The Kirk Hatred: “It’s Deeper Than Mental Illness”
While clearly a painful reality for some, “mental illness” has long been an abused concept. Cold War-era Marxist nations would sometimes declare dissenters mentally ill and then lock them away in asylums. (You’d have to be crazy to disagree with the state’s official ideology, right?) Media have also applied the mentally ill label tendentiously. When they don’t want a given act of terrorism called just that, for instance, they’ll deem the perp “mentally ill.” Of course, this is all self-serving. Such fudging is made easier, though, because it gets complicated.
That is, how much of what we call mental illness is really philosophical/moral dysfunction?
Where is the line between the two?
And how often does philosophical/moral dysfunction actually cause psychological dysfunction?
(Note here that while psychology is now its own distinct “soft science,” it was long part of natural philosophy. The division between the psychological and philosophical is relatively recent — and perhaps misguided.)
This issue arises again with the vicious left-wing attacks on Charlie Kirk in his assassination’s wake. As one commentator, struck by the bizarre and malevolent behavior, puts it, “It’s Deeper Than Mental Illness.”
Bringing Evil Out of the Closet
Unless you’ve just awoken from a Rip Van Winkle-like slumber, it’s hard to have missed the vile venom spewed at Kirk the last two weeks. As the aforementioned commentator, J. Robert Smith, points out, assassin Tyler Robinson has actually been praised. “Some even call for more violence,” he writes. In fact, just perusing Libs of TikTok’s and Vigilant Fox’s relevant X threads can make your hair stand on end. “‘Somebody had to do it’ wasn’t an uncommon refrain,” Smith informs.

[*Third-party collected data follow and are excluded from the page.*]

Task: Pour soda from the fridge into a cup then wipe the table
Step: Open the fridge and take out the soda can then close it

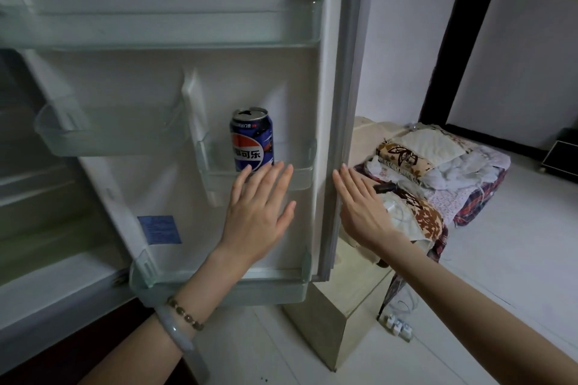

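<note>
From the head camera, the fridge door (281, 78) is standing wide open, its inner side facing the person. The soda can (252, 141), blue with a red, white and blue roundel, is standing upright in the small clear door bin (301, 176) on the right side of the door, at middle height. The left hand (259, 216) is hovering just below and in front of the can, palm toward the door, with fingers straight and slightly spread and grasping nothing. Its fingertips are overlapping the bin's front wall, though whether they are touching it cannot be told. The right hand (359, 206) is held out flat beside the door's outer edge, fingers straight and together, gripping nothing; contact with the edge cannot be told. A pale bangle (175, 327) and a bead bracelet (186, 314) are sitting on the left wrist. A blue label (159, 230) is showing on the lower door lining. To the right, folded fabrics (438, 162) are lying piled up, and a white power strip (398, 327) is lying on the floor.
</note>
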The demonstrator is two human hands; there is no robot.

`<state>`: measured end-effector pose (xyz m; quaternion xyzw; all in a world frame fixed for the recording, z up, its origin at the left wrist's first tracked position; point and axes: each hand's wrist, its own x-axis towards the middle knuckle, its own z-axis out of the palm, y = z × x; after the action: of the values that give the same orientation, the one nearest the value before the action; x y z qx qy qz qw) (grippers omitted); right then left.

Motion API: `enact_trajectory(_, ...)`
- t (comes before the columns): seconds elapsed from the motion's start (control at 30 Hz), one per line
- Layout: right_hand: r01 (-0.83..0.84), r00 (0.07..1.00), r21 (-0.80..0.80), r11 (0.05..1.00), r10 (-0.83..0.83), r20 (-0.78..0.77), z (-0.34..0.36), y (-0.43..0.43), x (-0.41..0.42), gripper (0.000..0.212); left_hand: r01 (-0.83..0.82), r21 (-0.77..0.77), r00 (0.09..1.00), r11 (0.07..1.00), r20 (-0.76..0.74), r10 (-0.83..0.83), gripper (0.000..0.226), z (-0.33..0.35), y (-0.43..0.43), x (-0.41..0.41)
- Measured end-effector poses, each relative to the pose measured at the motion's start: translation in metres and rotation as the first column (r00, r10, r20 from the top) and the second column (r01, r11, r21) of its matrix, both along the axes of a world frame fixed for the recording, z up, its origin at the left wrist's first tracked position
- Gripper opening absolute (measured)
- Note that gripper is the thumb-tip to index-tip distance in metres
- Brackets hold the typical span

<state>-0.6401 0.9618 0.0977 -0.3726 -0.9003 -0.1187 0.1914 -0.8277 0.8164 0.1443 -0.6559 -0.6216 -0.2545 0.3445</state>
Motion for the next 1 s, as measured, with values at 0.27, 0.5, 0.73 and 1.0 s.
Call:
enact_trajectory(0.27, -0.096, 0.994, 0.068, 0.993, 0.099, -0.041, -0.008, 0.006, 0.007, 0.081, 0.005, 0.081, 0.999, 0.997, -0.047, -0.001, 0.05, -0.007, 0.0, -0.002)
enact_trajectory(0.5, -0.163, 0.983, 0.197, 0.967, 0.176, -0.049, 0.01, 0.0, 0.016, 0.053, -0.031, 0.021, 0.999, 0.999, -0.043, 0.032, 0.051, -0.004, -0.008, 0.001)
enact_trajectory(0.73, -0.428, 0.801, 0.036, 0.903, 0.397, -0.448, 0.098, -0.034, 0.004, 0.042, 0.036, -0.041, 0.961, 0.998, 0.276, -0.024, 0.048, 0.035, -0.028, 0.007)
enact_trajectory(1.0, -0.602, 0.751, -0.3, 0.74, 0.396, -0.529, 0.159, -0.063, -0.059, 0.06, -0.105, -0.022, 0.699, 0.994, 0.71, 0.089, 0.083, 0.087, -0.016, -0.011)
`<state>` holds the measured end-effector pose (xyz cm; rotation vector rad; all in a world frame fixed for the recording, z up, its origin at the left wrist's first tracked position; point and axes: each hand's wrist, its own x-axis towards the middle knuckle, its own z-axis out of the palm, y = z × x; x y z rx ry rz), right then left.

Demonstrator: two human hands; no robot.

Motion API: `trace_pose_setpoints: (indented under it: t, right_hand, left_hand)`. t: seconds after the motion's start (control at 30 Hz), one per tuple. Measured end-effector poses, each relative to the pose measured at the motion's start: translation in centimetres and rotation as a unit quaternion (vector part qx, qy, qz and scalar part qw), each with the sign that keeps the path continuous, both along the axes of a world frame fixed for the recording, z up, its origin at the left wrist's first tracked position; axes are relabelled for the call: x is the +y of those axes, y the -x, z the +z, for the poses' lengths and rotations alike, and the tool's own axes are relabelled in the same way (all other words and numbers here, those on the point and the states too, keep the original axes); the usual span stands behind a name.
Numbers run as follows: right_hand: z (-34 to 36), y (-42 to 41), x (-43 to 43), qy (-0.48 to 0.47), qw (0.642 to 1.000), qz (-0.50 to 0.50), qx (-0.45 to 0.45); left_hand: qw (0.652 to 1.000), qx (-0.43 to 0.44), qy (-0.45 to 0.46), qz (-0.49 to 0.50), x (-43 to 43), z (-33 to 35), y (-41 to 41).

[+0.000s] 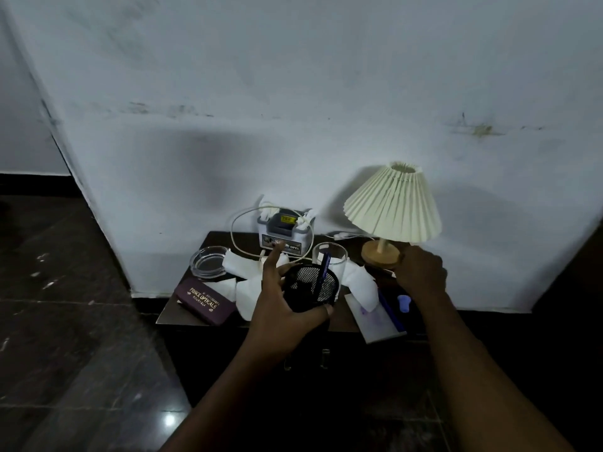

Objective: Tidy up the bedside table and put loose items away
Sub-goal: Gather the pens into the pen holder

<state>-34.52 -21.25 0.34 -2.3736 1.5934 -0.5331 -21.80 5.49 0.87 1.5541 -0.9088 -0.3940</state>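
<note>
Bedside table (173, 314): left hand (284, 308) grips a black mesh cup (310, 288) over its centre, thumb on the near rim, fingers curled round the far side; a blue pen (323, 269) stands inside; the cup's bottom is hidden by the palm. Right hand (421, 275) sits at 2 o'clock from the cup, beside the lamp base (380, 252); knuckles face the camera, fingers tucked under, so whether it holds anything cannot be told. Tissues (248, 288) at 9 o'clock, partly covered; spectacle case (205, 300) at 8 o'clock; notepad (375, 321) at 4 o'clock; table front lost in darkness.
</note>
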Motion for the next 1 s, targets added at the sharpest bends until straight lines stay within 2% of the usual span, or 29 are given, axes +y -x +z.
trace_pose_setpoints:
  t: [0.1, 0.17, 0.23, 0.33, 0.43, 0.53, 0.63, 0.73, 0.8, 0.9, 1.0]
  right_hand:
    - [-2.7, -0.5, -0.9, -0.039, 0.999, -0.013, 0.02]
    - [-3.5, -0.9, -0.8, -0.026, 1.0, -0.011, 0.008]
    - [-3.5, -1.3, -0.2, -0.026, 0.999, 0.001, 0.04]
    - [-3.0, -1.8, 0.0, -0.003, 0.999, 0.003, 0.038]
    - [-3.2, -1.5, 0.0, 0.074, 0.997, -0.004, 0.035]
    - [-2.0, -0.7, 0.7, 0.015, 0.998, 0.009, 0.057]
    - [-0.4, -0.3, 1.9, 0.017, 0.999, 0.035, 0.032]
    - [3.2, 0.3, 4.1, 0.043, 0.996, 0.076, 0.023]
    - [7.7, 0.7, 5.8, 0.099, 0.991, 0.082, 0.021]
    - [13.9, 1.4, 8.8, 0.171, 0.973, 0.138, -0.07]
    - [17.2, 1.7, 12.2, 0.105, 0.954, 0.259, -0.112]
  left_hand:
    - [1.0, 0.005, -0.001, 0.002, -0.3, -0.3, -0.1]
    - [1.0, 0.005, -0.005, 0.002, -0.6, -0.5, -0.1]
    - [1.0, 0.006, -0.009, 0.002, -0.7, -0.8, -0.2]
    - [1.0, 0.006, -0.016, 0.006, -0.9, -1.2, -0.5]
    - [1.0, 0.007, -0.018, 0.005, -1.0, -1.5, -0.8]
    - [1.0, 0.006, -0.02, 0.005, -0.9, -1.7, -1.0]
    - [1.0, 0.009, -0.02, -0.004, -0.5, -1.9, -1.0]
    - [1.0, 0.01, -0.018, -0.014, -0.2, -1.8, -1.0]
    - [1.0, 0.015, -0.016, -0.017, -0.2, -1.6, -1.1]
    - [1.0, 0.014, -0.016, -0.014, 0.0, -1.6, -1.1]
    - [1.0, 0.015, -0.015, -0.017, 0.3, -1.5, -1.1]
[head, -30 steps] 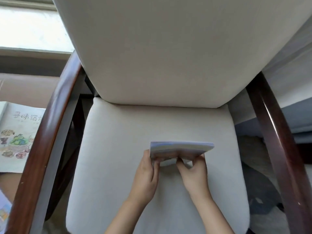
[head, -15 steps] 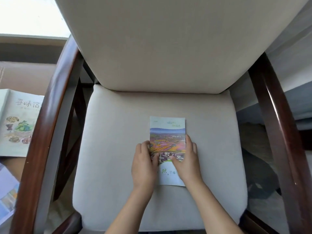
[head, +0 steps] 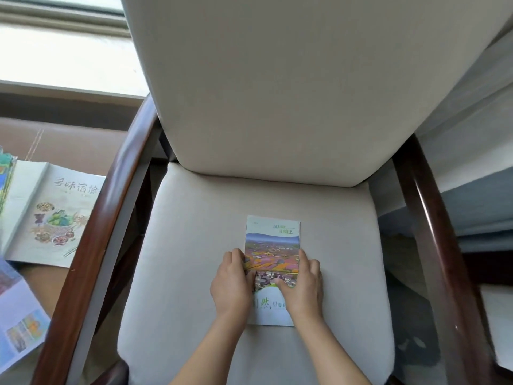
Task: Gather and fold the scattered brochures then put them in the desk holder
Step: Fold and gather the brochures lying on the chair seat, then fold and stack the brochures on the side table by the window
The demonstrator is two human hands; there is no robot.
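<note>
Cream cloth covers the chair seat (head: 188, 259), and my brochure (head: 273, 240) lies flat on it, a bit toward 4 o'clock from the middle of the seat. A second ago I had the brochure lifted up so that only its thin edge showed, and I was folding it over. Now it is down, with the picture of fields and little houses facing up. My left hand (head: 231, 287) grips the brochure at its 9 o'clock edge, with the thumb on the cover and the fingers curled at the side. My right hand (head: 304, 287) grips the 3 o'clock edge the same way, with one finger laid along the side. Both thumbs sit on the little houses. I think this means the fold is done and I am pushing it flat so it stays shut. The soft seat may let the paper spring open again, so I should press well. This one looks ready to go into the desk holder, but I cannot see the holder from here. More work is left too. At 9 o'clock, past the dark wooden armrest (head: 91, 245), a brochure with food drawings (head: 50, 215) lies open. Another open brochure (head: 19, 323) lies at 8 o'clock, partly cut off by the picture's edge. I think those need gathering and folding next.
</note>
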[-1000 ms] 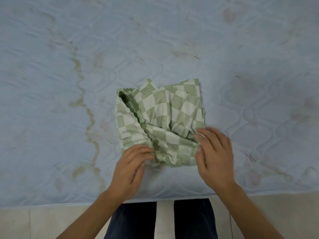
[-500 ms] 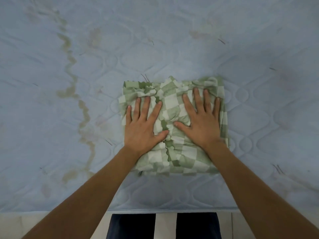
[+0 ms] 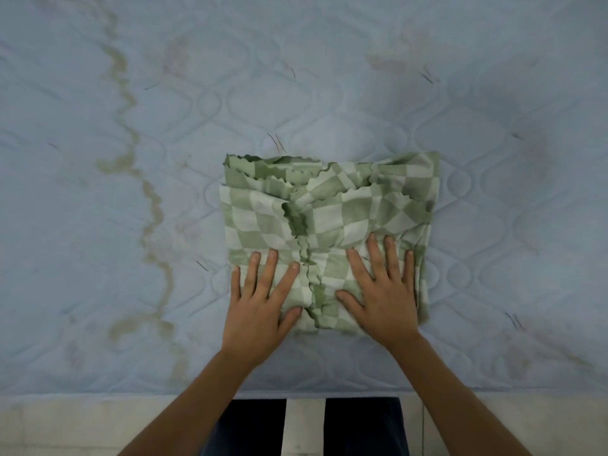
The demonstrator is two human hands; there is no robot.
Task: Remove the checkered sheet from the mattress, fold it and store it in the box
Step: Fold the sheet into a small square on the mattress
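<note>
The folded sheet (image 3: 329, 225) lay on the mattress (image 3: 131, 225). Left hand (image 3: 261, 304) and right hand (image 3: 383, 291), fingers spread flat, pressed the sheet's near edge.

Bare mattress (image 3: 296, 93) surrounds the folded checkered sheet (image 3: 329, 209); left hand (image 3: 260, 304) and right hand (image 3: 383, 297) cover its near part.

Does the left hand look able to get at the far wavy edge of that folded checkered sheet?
Probably yes. The left hand lies flat on the near part of the checkered sheet, and only bare cloth lies between it and the far wavy edge; nothing stands in the way.
</note>
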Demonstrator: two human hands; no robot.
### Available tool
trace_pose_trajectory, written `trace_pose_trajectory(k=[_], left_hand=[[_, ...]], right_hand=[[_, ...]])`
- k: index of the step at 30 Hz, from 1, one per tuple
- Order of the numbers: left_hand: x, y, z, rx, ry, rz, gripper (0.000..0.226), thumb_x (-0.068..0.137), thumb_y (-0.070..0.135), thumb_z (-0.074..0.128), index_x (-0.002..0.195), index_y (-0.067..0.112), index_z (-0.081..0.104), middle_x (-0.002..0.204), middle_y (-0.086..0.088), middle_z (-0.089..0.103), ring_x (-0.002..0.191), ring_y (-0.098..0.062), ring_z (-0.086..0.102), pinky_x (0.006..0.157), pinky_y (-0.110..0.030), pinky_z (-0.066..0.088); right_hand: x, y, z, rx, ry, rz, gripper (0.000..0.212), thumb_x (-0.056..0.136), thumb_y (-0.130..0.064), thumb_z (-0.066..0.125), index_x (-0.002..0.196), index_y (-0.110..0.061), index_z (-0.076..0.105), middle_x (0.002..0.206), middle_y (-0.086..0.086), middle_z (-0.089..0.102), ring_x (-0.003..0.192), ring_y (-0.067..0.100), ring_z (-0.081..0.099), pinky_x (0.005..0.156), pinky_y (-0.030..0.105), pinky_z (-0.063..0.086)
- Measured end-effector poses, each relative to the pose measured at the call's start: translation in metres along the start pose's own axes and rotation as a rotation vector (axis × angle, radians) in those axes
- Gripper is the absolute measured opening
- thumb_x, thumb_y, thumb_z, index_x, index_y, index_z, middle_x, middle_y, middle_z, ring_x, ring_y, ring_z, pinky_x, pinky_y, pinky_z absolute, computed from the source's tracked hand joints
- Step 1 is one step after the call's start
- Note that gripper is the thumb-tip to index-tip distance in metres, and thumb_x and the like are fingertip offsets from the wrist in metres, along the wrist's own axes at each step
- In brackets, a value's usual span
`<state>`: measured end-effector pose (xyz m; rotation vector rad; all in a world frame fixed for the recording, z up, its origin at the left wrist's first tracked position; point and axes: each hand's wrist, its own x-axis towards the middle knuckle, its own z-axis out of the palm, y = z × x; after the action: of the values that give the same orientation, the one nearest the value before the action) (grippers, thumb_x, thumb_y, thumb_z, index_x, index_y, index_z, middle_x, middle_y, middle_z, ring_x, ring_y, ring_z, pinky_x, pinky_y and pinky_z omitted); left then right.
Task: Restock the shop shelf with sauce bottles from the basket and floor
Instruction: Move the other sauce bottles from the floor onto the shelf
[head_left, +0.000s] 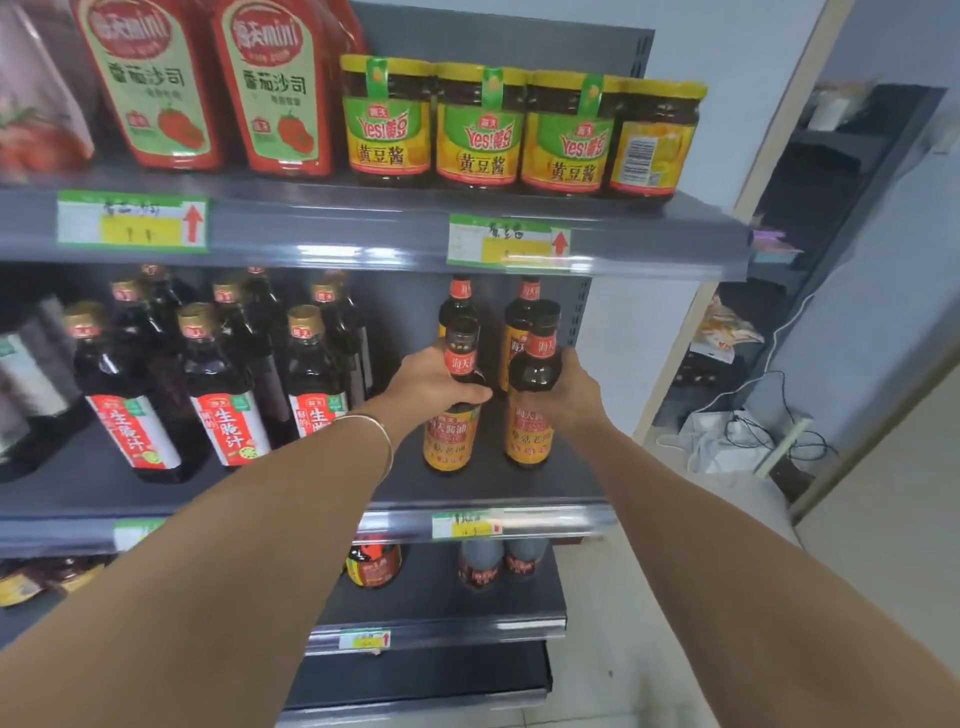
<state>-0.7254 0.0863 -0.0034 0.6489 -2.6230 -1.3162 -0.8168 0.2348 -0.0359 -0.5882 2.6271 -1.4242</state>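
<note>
Two dark sauce bottles with orange labels stand upright at the right end of the middle shelf (519, 488). My left hand (434, 382) grips the left bottle (452, 436) round its shoulder. My right hand (569, 389) grips the right bottle (530, 431) from its right side. Two more bottles of the same kind (460, 304) stand right behind them. No basket or floor stock is in view.
Several dark bottles with red-and-white labels (228, 395) fill the left of the middle shelf. Ketchup packs (275, 88) and yellow-lidded jars (478, 130) sit on the shelf above. Lower shelves hold a few bottles (480, 566). Cables and bags (727, 436) lie on the floor at right.
</note>
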Motion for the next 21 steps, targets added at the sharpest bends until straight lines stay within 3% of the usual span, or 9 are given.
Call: trace_pose_trajectory(k=[5,12,21], left_hand=[[0.037,-0.009,0.007,0.005,0.000,-0.064,0.056,0.067,0.031,0.079,0.118,0.019,0.058,0.117,-0.007,0.066,0.110,-0.028,0.061,0.099,-0.041,0.048],[0.068,-0.013,0.007,-0.029,0.027,-0.052,0.054,0.066,0.033,0.080,0.114,0.018,0.060,0.116,-0.008,0.067,0.107,-0.029,0.063,0.098,-0.043,0.050],[0.081,-0.022,0.002,-0.063,-0.013,-0.038,0.054,0.069,0.041,0.077,0.116,0.021,0.060,0.120,-0.006,0.066,0.111,-0.027,0.061,0.098,-0.040,0.048]], right_hand=[[0.034,0.008,0.009,0.000,0.027,0.042,0.061,0.069,-0.030,0.079,0.119,-0.018,0.045,0.101,-0.005,0.058,0.096,0.019,0.058,0.087,0.039,0.053],[0.056,0.014,0.022,-0.003,0.045,0.102,0.061,0.068,-0.031,0.080,0.117,-0.019,0.046,0.108,-0.001,0.063,0.101,0.023,0.061,0.089,0.043,0.054],[0.060,0.016,0.027,0.115,0.064,0.135,0.069,0.073,-0.021,0.078,0.129,-0.018,0.038,0.104,-0.006,0.056,0.098,0.018,0.057,0.090,0.039,0.051]])
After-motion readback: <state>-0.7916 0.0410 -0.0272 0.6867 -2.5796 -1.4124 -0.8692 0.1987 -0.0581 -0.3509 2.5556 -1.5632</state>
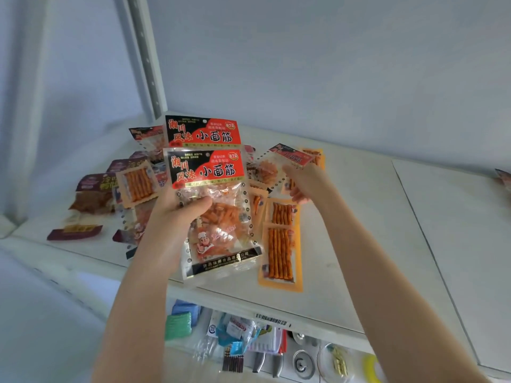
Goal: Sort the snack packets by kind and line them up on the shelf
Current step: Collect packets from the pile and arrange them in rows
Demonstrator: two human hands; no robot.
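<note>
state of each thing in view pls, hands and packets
left hand, holds two red-label packets stacked, upright, above the shelf
right hand, grips a third red-label packet, tilted, over the pile
orange stick packets, lying flat on the shelf
purple packets, lying at the pile's left
shelf, bears a mixed pile, nothing lined up yet

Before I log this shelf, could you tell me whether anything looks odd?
The packets on the shelf lie in a jumbled, overlapping heap, purple, orange and red kinds mixed and askew. One lone packet sits apart at the far right.
</note>
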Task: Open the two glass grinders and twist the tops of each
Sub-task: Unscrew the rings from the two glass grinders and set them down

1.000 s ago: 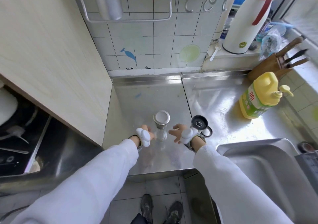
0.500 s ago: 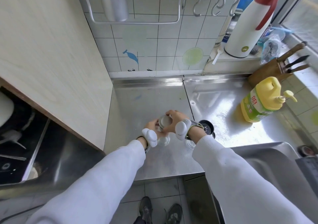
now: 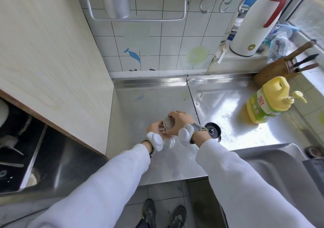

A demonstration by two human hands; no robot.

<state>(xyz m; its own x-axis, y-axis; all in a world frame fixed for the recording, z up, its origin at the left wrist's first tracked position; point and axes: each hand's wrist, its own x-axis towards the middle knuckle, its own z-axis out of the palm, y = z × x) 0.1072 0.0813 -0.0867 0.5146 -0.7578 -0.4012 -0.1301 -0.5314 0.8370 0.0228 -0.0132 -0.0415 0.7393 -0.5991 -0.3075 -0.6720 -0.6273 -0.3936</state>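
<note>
A glass grinder [image 3: 168,141] with a silver top [image 3: 168,122] stands upright on the steel counter [image 3: 149,105]. My right hand [image 3: 177,122] is wrapped over its top from the right. My left hand [image 3: 155,128] grips the glass body just below, from the left. A second grinder [image 3: 212,131] with a black top stands right behind my right wrist, partly hidden by it. Both wrists wear white trackers.
A yellow dish-soap bottle [image 3: 268,101] stands at the right, with a knife block [image 3: 284,66] behind it. A sink [image 3: 273,168] lies at the lower right. A wooden panel [image 3: 52,52] walls off the left side. A white thermos [image 3: 254,22] sits on the ledge.
One second ago both hands were open on either side of the silver-topped grinder. They have since closed on it, the right on the top, the left on the body.
</note>
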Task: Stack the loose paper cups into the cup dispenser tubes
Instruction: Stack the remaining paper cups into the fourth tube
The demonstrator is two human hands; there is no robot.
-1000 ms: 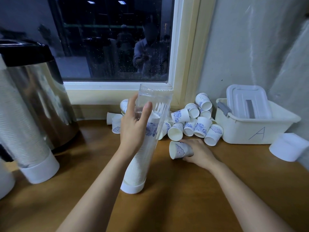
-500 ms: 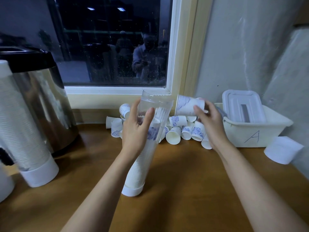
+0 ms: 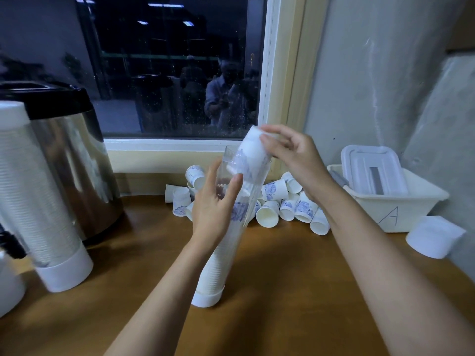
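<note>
1. The left hand [image 3: 214, 204] grips the dispenser tube [image 3: 219, 263] around its upper half, bracing it on its base and leaning its open top toward the incoming cup.
2. The right hand [image 3: 295, 158] pinches a paper cup [image 3: 250, 150] by its closed end. The cup is partly inside the tube's top, apparently mouth down, so it can nest on the stack.
3. The loose cups [image 3: 288, 204] lie heaped just behind the tube, within easy reach.

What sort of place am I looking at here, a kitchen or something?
Probably a drinks corner in an office or canteen: a big metal hot-water urn stands on the wooden counter beside a full cup dispenser tube, and loose paper cups lie heaped under the window.
</note>
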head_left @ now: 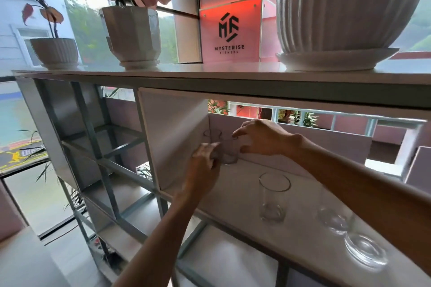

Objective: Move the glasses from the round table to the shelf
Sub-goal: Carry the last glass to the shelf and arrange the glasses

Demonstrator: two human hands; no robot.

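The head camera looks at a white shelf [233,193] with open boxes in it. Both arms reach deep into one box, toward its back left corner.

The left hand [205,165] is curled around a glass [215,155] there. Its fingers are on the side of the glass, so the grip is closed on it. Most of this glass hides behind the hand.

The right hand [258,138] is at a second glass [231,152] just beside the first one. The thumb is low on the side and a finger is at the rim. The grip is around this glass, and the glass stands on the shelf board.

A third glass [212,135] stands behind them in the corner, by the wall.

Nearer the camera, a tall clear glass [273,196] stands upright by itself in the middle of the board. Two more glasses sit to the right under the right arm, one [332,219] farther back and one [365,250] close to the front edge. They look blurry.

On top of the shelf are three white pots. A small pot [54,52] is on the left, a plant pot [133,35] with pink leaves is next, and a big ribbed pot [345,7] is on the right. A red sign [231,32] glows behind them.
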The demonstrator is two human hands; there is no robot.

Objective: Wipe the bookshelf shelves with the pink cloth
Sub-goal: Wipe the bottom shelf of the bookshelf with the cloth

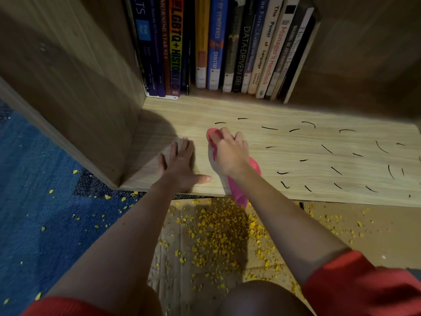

The commentator is struck by something else, too. Many of the vile comments and most of the aligned videos were posted by the “gentler sex” (aka women). Oh, an “XY” pulled the trigger, Smith concedes. But now females have picked up the Beelzebub ball and run with it. This can’t be chalked up to sampling bias, either, states the writer.
Remember here, too, that those who knew Kirk revealed him as a man of sterling character. Yet his detractors embrace an alternate reality. To them, Smith laments, Kirk was every kind of “phobe,” an “ogre”; they “fictionalize” him to demonize him.
Anatomy of a Spiritual Illness
Smith then points out that this is all part of a societal “sickness,” one that, he writes,
starts with an obsession — the obsession with self. “If it feels good, do it” was a 1960s mantra that has sparked a decades-long deep dive into hedonism, regardless of the blarney about “self-actualization.” The Me Generation ethos metastasized, spreading throughout the society.
What does preoccupation with self do to a person’s mind and emotions? How does it affect relating to others? How does it warp perceptions? What happens when academics have, for decades, peddled the notion that there’s no external or objective truth? Should we be stunned that people — mostly females — popped up on TikTok and Blue Sky giggling, praising, toasting, and jigging in reaction to a cold-blooded murder? Shades of the Manson girls, huh? Perhaps females have been more greatly damaged by over half a century of being battered with me, me, me?